**WORK TASK:** Copy exactly. Include the line containing "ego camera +", every line after it, and the last line below, but no pictures.

[[ INFORMATION SHOWN, beginning ]]

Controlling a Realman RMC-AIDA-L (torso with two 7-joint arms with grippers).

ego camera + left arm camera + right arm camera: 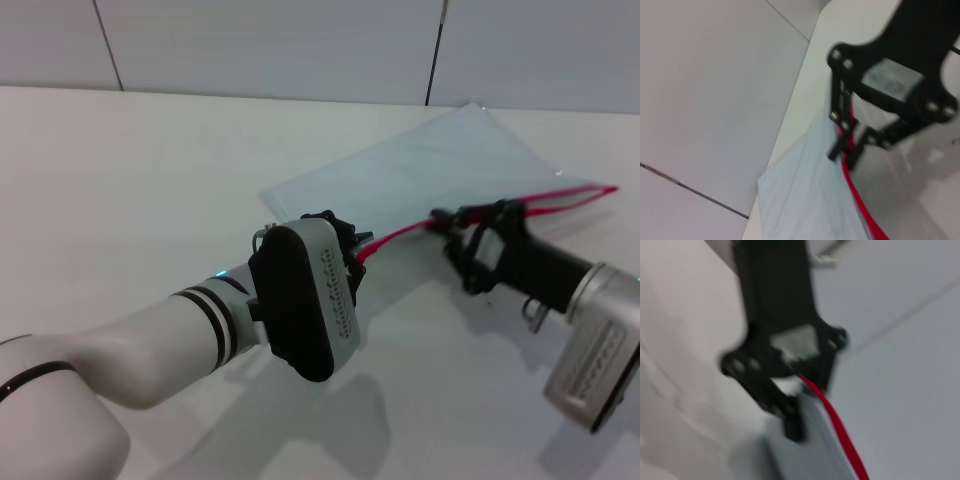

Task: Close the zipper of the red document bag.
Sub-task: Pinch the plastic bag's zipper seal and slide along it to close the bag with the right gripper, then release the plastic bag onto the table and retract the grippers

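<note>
lying flat on the white counter (pixel 120 170), the red document bag (pixel 440 165) is being worked from both ends of the zipper (pixel 400 236). the left end effector (pixel 350 245) is clenching the zipper's near end, likely anchoring it taut. the right end effector (pixel 447 228) is gripping the zipper farther along, probably at the slider, so it can run toward the open far end.
</note>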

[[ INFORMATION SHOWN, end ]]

**OUTPUT FOR THIS TASK:**
ego camera + left arm camera + right arm camera: 

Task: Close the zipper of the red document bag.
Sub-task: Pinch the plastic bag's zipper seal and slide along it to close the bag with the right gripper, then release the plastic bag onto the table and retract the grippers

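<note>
lying flat on the white counter (pixel 120 170), the red document bag (pixel 440 165) is being worked from both ends of the zipper (pixel 400 236). the left end effector (pixel 350 245) is clenching the zipper's near end, likely anchoring it taut. the right end effector (pixel 447 228) is gripping the zipper farther along, probably at the slider, so it can run toward the open far end.
</note>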

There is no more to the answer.